OPINIONPoliticsMay 25, 2020

A new geopolitics will emerge from Covid-19, and NZ can be at its forefront

(Illustration: Getty Images)
(Illustration: Getty Images)

From international relations to climate change to world trade, New Zealand has an opportunity to affect the post-pandemic world for the better, writes Robert G Patman in this paper for the SSANSE Commission for a Post-Covid Future at the University of Canterbury

The Covid-19 crisis has confirmed the near breakdown of an international rules-based order that New Zealand had almost taken for granted. With the UN Security Council largely marginalised, it has highlighted the absence of an effective international crisis-management system while revealing that traditional allies like the US and UK – currently led by populist governments – can no longer be relied upon to provide international leadership in a multilateral setting.

A global pandemic is a good time for New Zealand to reset its foreign policy. By clearly rejecting the politics of populism, isolationism and protectionism, Wellington should actively champion, along with like-minded states, an international rules-based order as the most realistic approach to global challenges that do not respect borders.

Most observers agree that a post-Covid-19 world will be different, but beyond that opinion is sharply divided.

On the one hand, there are scholars and diplomats who believe the impact of the lockdown response to Covid-19 in many nations will reinvigorate nationalism at the expense of globalisation, which is seen as a project that has failed, and nation-states will strengthen their status as the world’s important and legitimate players.

According to this perspective, the emerging global order would be characterised by de-globalisation and protectionism and by intensified geopolitical competition involving the great powers like the US and China and also conflicts such as the relatively brief oil price war between Saudi Arabia and Russia.

Presidents Xi and Trump, in happier times (Photo: Thomas Peter-Pool/Getty Images)

On the other hand, there are observers who see globalisation as a structural change powered by technologies that have made the world more interconnected.

According to this view, there will be no return to the pre-globalisation era. States confronted by transboundary challenges that they cannot control will sooner or later be obliged, out of self-interest, to seek greater international coordination and support during a period of international transition.
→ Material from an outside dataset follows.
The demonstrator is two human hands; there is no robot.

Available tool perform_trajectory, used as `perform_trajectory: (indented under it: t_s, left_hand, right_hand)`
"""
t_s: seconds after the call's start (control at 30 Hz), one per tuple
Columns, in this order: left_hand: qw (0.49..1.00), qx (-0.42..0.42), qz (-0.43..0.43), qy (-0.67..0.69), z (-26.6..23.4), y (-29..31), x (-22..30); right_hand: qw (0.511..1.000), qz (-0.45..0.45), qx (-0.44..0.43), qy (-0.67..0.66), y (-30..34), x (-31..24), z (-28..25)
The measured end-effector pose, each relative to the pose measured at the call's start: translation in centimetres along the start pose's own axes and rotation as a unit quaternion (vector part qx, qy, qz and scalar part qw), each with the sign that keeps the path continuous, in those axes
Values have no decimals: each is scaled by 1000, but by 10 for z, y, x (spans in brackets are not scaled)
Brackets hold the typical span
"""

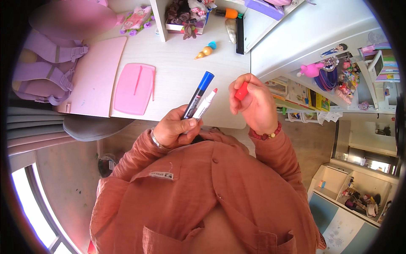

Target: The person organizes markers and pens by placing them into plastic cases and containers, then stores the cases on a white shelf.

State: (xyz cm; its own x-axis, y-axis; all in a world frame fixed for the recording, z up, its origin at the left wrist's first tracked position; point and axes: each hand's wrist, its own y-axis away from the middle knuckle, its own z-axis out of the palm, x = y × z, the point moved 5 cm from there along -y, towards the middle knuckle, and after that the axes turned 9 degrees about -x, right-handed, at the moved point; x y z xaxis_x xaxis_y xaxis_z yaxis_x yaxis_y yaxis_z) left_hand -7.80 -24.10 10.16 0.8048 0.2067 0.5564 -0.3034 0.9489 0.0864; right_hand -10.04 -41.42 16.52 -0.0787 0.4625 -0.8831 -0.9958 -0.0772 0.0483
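Note:
My left hand [174, 127] is closed round two markers, held side by side with their tips pointing up and away. One is a dark-barrelled marker [198, 95] with its blue cap on. Beside it is a white marker [206, 105], uncapped, its red tip bare. To the right, my right hand [259, 101] pinches a red marker cap [241, 91] between thumb and fingers, apart from the white marker. Both hands are over the near edge of a pale desk [177, 63].
A pink board [134, 89] with a thin pink stick lies on the desk's left, near a lilac backpack [46, 63]. A small yellow-and-blue toy [206, 51] sits farther back. Shelves with toys and books [296, 93] stand right. A grey chair seat [95, 128] is left of me.

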Motion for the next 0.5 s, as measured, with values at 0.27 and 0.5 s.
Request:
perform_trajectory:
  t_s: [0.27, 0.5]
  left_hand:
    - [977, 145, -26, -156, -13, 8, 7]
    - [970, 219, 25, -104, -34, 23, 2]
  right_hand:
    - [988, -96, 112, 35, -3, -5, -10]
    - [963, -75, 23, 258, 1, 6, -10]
The international transition and the impact of Covid-19

On balance, the latter possibility appears to be more likely for several reasons.
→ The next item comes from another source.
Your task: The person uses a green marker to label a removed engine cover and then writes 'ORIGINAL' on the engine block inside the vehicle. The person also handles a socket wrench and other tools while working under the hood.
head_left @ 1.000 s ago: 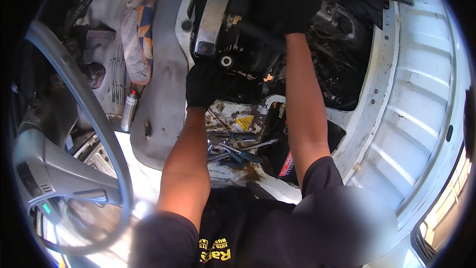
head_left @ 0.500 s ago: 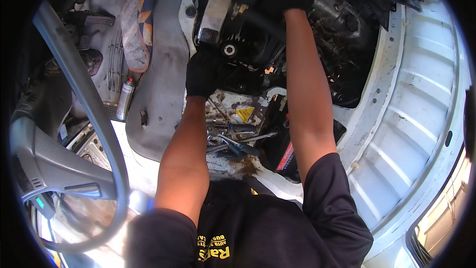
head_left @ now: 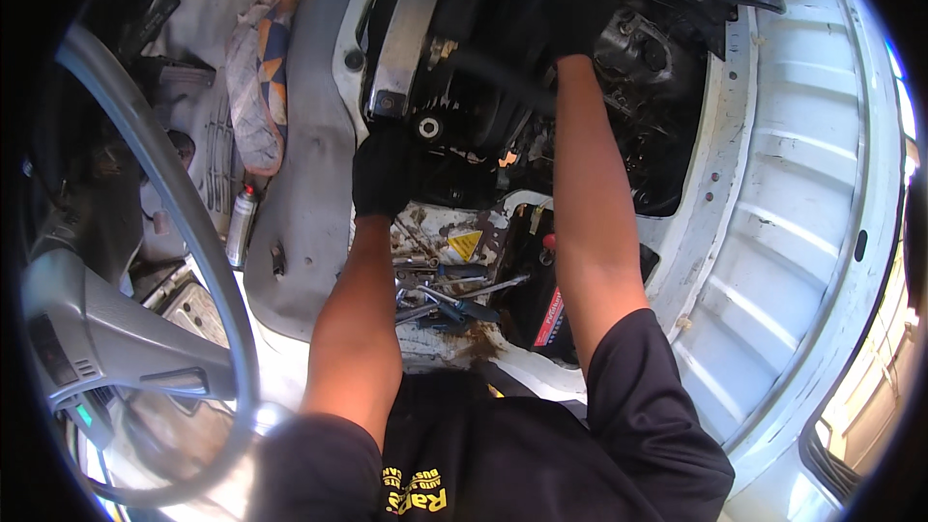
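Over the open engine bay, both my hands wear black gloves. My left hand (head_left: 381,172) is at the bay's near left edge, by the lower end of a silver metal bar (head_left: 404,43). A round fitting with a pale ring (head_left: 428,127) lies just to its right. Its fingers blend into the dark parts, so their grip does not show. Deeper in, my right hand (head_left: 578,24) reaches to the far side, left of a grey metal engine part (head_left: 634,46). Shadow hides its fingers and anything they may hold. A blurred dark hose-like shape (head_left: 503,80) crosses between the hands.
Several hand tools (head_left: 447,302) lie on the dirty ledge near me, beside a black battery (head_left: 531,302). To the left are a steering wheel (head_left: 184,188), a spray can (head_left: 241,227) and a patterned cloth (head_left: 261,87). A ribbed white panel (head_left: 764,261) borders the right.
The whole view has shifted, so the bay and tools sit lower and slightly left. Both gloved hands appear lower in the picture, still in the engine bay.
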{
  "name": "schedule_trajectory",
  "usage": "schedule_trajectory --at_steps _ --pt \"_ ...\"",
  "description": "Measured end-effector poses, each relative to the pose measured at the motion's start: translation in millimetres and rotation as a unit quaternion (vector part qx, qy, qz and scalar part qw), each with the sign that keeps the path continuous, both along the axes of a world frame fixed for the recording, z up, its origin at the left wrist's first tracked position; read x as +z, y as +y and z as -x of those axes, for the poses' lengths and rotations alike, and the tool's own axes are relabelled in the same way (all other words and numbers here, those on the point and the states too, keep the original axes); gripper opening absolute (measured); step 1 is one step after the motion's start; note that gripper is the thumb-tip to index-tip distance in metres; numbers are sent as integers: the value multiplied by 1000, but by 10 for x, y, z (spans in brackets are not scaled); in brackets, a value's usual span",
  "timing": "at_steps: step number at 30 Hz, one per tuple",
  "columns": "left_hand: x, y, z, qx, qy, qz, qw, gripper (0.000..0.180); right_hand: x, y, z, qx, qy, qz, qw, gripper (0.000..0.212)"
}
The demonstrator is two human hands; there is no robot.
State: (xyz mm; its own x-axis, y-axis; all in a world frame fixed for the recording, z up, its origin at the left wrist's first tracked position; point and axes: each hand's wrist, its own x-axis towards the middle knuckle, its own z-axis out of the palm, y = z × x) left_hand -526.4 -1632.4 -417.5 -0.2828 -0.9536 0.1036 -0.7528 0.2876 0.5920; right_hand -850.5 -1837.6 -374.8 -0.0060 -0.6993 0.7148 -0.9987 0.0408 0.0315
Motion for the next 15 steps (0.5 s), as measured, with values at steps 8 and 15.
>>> schedule_trajectory --at_steps 8,15 --pt "-18 -9 15 -24 36 68 997 18 20 -20 172 -36 -83 -42 995 47" --pt "-63 11 -57 -37 4 68 997 22 -73 -102 225 -13 86 104 991 43"
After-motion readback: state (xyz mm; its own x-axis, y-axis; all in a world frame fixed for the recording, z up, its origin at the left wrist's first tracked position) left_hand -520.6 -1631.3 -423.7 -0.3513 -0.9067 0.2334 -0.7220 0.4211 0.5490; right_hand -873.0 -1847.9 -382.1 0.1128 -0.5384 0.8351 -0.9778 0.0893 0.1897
First, disruptive events in the past such as industrialisation, the Russian revolution of 1917, the end of the Second World War and the end of the Cold War led to the emergence of new perspectives, daily routines, power relations and resource distribution.
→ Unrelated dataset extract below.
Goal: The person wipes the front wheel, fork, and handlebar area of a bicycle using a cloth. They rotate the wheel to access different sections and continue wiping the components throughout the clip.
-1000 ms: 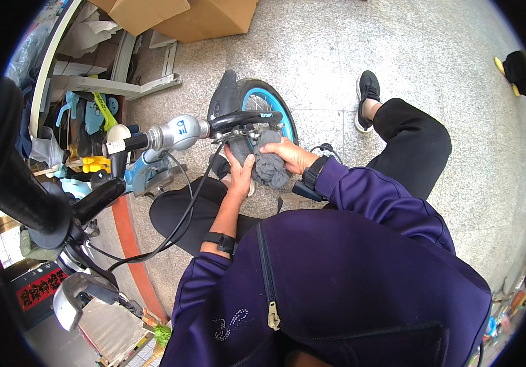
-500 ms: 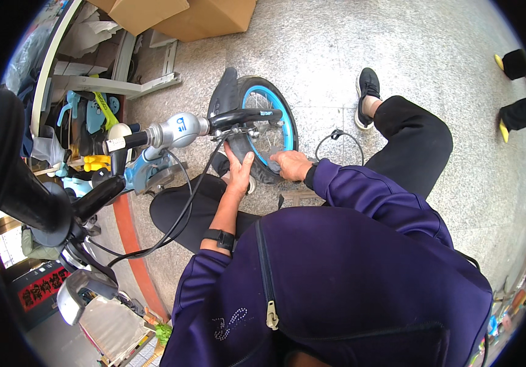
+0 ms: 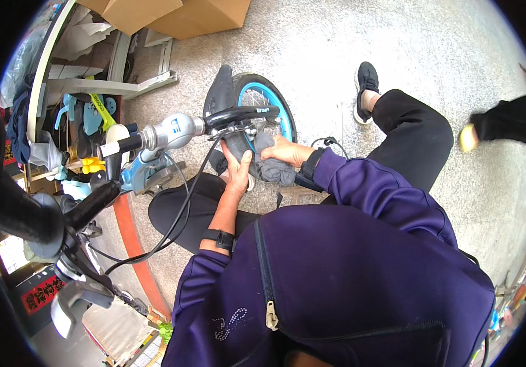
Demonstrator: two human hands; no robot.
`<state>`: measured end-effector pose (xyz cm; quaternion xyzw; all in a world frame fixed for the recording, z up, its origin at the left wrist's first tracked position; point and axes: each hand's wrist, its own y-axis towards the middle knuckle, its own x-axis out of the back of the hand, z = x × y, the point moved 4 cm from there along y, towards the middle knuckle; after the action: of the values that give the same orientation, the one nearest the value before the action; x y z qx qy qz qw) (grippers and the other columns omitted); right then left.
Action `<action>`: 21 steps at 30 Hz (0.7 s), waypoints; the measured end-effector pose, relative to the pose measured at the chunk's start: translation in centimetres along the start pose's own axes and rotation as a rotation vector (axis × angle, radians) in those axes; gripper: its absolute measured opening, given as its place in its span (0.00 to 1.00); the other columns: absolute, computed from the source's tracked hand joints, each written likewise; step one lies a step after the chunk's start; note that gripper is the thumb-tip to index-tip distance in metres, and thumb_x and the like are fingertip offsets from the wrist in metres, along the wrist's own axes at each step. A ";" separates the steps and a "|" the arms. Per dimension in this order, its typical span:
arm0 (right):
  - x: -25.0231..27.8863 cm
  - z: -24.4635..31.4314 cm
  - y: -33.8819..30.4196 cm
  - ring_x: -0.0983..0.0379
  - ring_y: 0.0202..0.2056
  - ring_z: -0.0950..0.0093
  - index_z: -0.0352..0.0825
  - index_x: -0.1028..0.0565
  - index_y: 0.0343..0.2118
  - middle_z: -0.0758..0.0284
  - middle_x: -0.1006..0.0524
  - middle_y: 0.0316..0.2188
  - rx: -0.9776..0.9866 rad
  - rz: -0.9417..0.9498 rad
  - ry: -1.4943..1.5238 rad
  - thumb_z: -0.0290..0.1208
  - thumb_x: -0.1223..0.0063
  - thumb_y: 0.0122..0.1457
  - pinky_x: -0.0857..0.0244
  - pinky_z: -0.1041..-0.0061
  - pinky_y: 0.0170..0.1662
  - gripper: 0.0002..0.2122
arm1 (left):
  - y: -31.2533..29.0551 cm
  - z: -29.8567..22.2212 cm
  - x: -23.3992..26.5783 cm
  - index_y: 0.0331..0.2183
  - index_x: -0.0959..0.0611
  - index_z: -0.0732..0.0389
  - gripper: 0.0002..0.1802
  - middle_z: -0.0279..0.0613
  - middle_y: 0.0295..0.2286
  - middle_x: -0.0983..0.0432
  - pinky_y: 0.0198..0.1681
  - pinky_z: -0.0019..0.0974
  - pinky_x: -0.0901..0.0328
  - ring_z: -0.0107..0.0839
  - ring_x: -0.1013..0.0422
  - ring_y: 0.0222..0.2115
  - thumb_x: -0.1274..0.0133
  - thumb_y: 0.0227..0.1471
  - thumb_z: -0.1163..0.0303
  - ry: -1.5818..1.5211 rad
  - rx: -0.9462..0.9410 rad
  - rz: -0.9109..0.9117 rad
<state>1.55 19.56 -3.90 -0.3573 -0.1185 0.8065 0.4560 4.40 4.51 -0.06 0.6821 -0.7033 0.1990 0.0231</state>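
A small bicycle wheel with a black tire and bright blue rim (image 3: 285, 113) stands in front of me between my legs. My left hand (image 3: 236, 174) grips the tire's near left side, with the thumb on top and the fingers partly hidden behind it. A grey cloth (image 3: 277, 173) is bunched in my right hand (image 3: 285, 151), pressed against the near part of the wheel, and its loose folds hang below. Above the wheel runs a black handlebar (image 3: 247, 114), joined to a silver-grey stem (image 3: 178, 130). A black fender (image 3: 219, 92) sits left of the tire.
Black cables (image 3: 180, 226) loop beside my left arm. A metal shelf frame (image 3: 143, 85) with mixed parts stands at the left, near a cardboard box (image 3: 205, 18). Close on the left is another dark handlebar (image 3: 95, 205). A person's leg (image 3: 507, 119) shows at the right.
My right hand has shifted left across the wheel, and the cloth has spread from a small bunch into larger folds. The left hand stays put. The other person's foot has moved closer.
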 end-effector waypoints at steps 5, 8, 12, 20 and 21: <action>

Second, the response of states to the Covid-19 pandemic has highlighted a clear fault line in global politics, but also some indication of  things to come.

Some of the highest death rates from Covid-19 are found in states with populist governments such as the US, UK and Brazil. These states seemed initially indifferent to the World Health Organisation warning on January 30 that Covid-19 was a “public health emergency of international concern”, appeared impervious to the public concerns of many healthcare experts, continued to emphasise a sense of national exceptionalism, and were painfully slow to react as the threat of the virus grew.

In contrast, the nation-states that have performed well in keeping Covid deaths to relatively low levels include South Korea, Taiwan, Germany and New Zealand.

What these states have in common is they acted early on the advice of an international institution, the World Health Organisation, consulted with a wide range of scientific and healthcare expertise, and were prepared to learn from each other.

South Korea’s President Moon Jae-in and Prime Minister Jacinda Ardern attend a joint press conference on December 4, 2018 (Photo: Diego Opatowsk/AFP/Getty Images)

Covid-19, New Zealand, and the new geopolitics

Since the end of the Second World War, New Zealand has been a firm supporter of multilateralism and what is known as the liberal international order, which can understood as an open and rules-based system of international relations

For middle range and relatively small states like New Zealand, multilateralism offers the prospect of a voice and influence on international issues that would not otherwise be possible in a self-help state system based largely on power.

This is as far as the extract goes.